I did. Im still conscious just confused.

So you're saying that a physical event had an effect on your consciousness? How could that be? I thought consciousness and matter were unconnected?

I think the 1st paragraph needs to be rewritten. If your point is something like:
>There are probably many Universes with different properties, and we just happen to live in one that allows for human life. Physical theories must conform to this, and we call this requirement "the anthropic principle".
you should try to combine the 2nd and 3rd sentences into a single one, so the relation with the 1st is clearer.
While we are at it:
>The reality is that there are probably other Universes that don't have such properties
Firstly, citation needed - it's not evident at all. Secondly, later you say:
>questions of probability aren't relevant
so why bring it up in the first place? Are you referring to different probabilities? I think this is an awkward way to end the paragraph, and am not sure what you mean by it.
>Very neatly answers questions about the probability
It really doesn't. The weak anthropic principle is little more than a truism. The strong anthropic principle is unhinged metaphysics. Either way, it lacks explanatory power.
>In doing so refutes explanations that involve hypothesising a God who fine-tunes the Universe.
Only in combination with a belief in the multiverse. You can admit that the Universe we know must be able to support human life without making any assumptions on other potential Universes. I'd say you're either starting from a flawed premise or you need to state what you mean by anthropic principle more clearly - it's a rather vague term (admittedly, I might just be dumb). Which leads me to:
>The principle relies on the many-world hypothesis
I don't see why this is the case at all. In fact, the MWH presumes that other Universes (at least some of them, and why not all of them?) follow the same quantum-mechanical Laws as our own, since every possible result of a measurement that we can conceive using the Physics we know is actually realized in them. You'd actually make a stronger case against fine-tuning if you just concocted a model of the multiverse where the initial conditions of inflation were distributed randomly among the different Universes (meaning that in some of them matter would just be blown away and never get structured) without making any assumption on which interpretation of QM is correct.

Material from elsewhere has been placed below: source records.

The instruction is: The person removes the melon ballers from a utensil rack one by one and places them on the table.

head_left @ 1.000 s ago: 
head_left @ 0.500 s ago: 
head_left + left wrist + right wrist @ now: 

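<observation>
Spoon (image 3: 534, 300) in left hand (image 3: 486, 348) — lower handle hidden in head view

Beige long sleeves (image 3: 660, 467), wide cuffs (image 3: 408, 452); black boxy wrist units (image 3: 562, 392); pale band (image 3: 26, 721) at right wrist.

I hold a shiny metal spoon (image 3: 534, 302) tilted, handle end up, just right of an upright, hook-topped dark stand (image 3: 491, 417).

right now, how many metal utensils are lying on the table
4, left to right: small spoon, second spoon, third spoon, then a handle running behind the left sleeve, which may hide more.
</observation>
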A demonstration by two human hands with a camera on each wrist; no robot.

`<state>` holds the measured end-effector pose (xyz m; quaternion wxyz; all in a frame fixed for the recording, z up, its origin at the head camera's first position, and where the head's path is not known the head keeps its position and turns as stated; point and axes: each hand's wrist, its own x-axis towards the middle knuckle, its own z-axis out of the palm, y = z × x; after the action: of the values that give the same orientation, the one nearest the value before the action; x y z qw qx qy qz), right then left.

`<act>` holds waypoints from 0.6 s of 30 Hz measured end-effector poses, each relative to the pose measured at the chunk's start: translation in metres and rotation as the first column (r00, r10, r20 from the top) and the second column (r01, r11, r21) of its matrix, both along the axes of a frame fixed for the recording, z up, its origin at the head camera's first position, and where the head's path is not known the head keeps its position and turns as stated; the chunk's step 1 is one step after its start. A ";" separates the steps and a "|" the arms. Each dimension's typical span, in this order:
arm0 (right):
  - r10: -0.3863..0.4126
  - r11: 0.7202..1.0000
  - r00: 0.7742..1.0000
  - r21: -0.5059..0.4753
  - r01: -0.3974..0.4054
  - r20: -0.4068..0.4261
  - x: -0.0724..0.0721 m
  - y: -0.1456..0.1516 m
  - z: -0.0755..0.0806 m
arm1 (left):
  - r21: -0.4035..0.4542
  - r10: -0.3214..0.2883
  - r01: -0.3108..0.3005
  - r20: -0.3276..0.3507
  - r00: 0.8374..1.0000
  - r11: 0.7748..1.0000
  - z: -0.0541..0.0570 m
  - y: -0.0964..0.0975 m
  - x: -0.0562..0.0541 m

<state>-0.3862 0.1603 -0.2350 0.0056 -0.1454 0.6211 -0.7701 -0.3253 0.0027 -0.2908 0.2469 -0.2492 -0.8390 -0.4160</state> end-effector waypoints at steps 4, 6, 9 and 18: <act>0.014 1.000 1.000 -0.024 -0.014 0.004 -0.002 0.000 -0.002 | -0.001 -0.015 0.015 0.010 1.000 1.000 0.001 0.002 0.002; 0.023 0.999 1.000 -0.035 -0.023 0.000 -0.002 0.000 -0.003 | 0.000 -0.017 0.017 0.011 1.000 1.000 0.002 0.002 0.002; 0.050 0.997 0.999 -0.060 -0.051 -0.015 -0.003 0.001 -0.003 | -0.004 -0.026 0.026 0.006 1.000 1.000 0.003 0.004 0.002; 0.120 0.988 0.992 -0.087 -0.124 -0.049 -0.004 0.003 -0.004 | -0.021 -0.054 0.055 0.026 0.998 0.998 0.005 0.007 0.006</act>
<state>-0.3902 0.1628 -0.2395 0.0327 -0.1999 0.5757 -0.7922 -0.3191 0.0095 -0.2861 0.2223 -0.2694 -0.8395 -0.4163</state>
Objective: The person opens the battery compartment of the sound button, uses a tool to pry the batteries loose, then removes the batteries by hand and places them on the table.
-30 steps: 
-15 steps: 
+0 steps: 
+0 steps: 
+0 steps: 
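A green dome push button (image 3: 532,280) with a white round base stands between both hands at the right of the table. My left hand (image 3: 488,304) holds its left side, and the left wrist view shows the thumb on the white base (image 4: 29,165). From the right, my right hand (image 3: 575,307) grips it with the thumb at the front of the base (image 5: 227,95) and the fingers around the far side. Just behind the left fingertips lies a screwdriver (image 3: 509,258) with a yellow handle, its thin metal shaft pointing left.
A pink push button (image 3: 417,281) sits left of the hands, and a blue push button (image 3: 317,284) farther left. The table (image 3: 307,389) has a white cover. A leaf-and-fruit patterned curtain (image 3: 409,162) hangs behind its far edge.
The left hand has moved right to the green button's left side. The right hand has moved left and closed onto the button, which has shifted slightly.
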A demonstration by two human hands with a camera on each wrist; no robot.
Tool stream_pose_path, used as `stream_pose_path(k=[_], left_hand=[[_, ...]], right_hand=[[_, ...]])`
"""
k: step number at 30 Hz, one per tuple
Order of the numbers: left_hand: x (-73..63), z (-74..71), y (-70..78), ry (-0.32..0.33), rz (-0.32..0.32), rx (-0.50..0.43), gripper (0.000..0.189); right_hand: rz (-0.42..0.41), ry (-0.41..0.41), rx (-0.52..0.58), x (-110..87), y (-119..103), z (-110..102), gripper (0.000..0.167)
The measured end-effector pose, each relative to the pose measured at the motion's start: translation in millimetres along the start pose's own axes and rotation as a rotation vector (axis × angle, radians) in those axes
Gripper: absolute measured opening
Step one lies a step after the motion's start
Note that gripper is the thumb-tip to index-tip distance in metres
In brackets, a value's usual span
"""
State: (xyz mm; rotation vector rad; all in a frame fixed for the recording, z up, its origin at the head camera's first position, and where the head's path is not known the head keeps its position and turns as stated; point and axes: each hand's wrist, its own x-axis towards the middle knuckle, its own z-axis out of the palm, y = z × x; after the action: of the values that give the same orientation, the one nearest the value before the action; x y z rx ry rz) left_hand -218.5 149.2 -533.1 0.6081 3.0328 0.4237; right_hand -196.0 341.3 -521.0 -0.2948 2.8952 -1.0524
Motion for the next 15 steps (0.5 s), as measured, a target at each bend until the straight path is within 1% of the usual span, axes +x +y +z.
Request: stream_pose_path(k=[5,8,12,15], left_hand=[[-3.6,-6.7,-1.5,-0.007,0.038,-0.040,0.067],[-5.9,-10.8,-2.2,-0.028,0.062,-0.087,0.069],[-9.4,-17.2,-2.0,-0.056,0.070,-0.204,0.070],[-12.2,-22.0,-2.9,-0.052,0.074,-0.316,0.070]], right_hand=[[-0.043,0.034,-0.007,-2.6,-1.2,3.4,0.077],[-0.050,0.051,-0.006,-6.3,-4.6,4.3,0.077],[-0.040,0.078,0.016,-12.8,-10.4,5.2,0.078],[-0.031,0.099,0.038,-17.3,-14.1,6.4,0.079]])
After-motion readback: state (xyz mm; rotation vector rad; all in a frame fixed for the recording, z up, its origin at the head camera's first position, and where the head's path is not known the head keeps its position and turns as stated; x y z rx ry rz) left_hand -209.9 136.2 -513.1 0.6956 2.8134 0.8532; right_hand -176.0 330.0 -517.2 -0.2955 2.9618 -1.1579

>it is highly improbable that it ended up this way
This is just nonsense, and you say it yourself a couple of lines earlier. Gauging how likely it is for a sick horse to die before it reaches the finish line requires you to: (1) have seen healthy horses before, in order to realize that it's sick (2) have seen sick horses before, to know how it's body will react when put under strain. Events that may seem counterintuitive or unlikely could, in fact, be completely necessary, and we'd have no way of finding out without looking at other Universes.